Adding Controller To Page

Next, let’s add the controller to a page. Right-click on the controller and press Copy.

Copying the 'EmployeeSalesByCountry' controller.

Switch to the Pages tab in the Project Explorer. On the toolbar, press the New Page icon.

Adding a page to the app.

Give a name to the page and press OK to save.

Property Value
Name Employee Sales By Country

Drop the new page to the right side of Home page node to place it second in the site menu.

Dropping a page to the right of the Home page node.     Employee sales by country page is now second in the site menu.

Right-click on the page and press Paste to instantiate the controller as a data view on the page.

Pasting onto the 'Employee Sales By Country' page.     The EmployeeSalesByCountry controller has been instantiated as a view on the page.

Adding the Custom Action

Switch back to the Controllers tab in the Project Explorer. Right-click on EmployeeSalesByCountry / Actions / ag3 (ActionBar) – New node, and press New Action.

Creating a new action in the 'EmployeeSalesByCountry' controller.

Specify the following values:

Property Value
Command Name Search
Header Text Filter View

_title=Select the Beginning and Ending Dates

Press OK to save the action.

Creating the Confirmation Controller

Let’s add a controller that will allow the user to specify BeginningDate and EndingDate parameters for the stored procedure.

On the Project Explorer toolbar, press the New Controller icon.

Adding a new controller to the project.

Enter a name for the controller.

Property Value


Click OK to save the controller. Right-click on FilterEmployeeSales / Fields node, and press New Field.
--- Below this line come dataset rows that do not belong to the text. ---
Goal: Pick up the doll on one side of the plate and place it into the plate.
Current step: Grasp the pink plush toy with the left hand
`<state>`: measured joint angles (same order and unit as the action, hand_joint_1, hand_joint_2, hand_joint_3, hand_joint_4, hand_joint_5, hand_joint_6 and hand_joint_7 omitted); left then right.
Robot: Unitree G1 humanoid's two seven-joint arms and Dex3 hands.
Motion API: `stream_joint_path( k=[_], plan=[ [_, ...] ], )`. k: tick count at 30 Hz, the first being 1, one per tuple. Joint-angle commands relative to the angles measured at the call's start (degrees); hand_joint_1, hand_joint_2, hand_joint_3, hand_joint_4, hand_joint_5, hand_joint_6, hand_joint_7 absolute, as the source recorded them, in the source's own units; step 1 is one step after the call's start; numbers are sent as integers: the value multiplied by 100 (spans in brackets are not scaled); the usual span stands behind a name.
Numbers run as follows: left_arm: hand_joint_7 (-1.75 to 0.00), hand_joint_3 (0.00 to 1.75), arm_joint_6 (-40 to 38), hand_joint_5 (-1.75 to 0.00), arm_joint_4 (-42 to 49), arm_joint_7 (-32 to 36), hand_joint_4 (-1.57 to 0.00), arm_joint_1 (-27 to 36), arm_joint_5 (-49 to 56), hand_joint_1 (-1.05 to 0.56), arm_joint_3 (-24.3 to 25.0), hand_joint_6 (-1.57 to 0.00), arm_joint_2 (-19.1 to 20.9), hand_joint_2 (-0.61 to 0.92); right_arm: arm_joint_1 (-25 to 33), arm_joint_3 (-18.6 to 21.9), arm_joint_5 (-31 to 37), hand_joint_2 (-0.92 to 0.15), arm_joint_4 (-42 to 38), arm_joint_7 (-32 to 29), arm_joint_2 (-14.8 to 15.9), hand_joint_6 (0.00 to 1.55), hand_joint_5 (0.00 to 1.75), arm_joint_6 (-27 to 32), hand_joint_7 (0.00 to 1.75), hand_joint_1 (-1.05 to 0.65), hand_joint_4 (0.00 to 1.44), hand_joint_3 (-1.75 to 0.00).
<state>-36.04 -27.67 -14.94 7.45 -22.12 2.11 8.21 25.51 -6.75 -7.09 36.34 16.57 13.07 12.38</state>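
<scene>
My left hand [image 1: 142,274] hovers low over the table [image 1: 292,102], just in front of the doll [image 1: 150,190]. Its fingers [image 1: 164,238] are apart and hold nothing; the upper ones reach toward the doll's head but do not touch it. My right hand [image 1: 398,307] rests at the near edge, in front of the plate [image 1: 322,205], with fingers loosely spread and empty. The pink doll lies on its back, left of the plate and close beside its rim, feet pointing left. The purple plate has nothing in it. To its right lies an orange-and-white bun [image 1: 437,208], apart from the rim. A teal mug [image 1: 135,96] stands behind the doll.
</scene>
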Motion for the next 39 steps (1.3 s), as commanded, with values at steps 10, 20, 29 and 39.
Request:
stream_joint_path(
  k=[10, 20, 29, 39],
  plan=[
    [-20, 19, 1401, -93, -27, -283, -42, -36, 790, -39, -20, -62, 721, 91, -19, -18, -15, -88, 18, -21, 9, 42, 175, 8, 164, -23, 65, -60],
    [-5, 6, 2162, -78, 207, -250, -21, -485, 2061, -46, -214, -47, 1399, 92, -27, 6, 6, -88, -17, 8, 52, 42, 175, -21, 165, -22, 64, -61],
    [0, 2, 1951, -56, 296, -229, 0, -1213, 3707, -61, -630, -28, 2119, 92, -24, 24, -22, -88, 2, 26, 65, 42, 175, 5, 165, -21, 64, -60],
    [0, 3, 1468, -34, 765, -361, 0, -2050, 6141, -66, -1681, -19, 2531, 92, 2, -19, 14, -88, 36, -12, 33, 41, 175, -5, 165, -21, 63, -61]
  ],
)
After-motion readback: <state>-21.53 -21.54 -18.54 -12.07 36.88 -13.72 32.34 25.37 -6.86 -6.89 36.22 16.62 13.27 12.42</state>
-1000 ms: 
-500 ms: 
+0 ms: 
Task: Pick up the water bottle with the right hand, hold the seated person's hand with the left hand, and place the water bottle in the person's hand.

Adding a new field to the 'FilterEmployeeSales' controller.

Define the field as follows:

Property Value
Name BeginningDate
Type DateTime

Save the field, and create a second field with these values:

Property Value
Name EndingDate
Type DateTime

Save the EndingDate field. The confirmation controller is now complete.

Viewing the Results

On the Project Designer toolbar, press Browse. In the browser window that will open, navigate to the Employee Sales By Country page. Note that all 809 records are displayed.

All 809 records are displayed on the 'Employee Sales By Country' page.

In the sidebar or context menu, press Filter View action. The page will navigate to a form with the Beginning Date and Ending Date fields. Enter values, and press OK.

The confirmation controller form allows the user to select a beginning and ending date to pass to the stored procedure.

Note that the parameters have been passed to the stored procedure and there are only 17 records displayed now.

The BeginningDate and EndingDate parameters have been set by the confirmation controller.